PROMPT -
Copy the data exactly from the line that contains "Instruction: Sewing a" through the line that contains "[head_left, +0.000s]", keeping both end lines and leaving out everything else.

DATA BELOW -

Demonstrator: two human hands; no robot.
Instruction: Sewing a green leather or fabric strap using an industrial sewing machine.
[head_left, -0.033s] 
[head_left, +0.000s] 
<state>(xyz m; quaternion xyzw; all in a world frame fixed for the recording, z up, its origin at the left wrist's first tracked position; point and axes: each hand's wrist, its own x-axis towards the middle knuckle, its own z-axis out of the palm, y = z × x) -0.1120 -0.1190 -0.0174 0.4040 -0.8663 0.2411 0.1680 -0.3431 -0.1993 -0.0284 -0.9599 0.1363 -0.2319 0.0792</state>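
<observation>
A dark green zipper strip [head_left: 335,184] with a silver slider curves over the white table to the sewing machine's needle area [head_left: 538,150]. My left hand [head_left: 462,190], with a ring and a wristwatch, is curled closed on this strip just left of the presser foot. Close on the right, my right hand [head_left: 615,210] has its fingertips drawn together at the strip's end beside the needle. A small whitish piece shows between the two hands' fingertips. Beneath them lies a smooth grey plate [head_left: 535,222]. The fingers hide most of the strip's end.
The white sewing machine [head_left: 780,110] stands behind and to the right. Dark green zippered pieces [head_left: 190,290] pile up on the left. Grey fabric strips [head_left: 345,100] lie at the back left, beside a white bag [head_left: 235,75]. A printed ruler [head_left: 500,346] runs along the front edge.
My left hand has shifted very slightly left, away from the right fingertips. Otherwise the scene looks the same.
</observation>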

EXERCISE RESPONSE -
Instruction: Sewing a green leather or fabric strap using an industrial sewing machine.
[head_left, -0.033s] 
[head_left, +0.000s] 

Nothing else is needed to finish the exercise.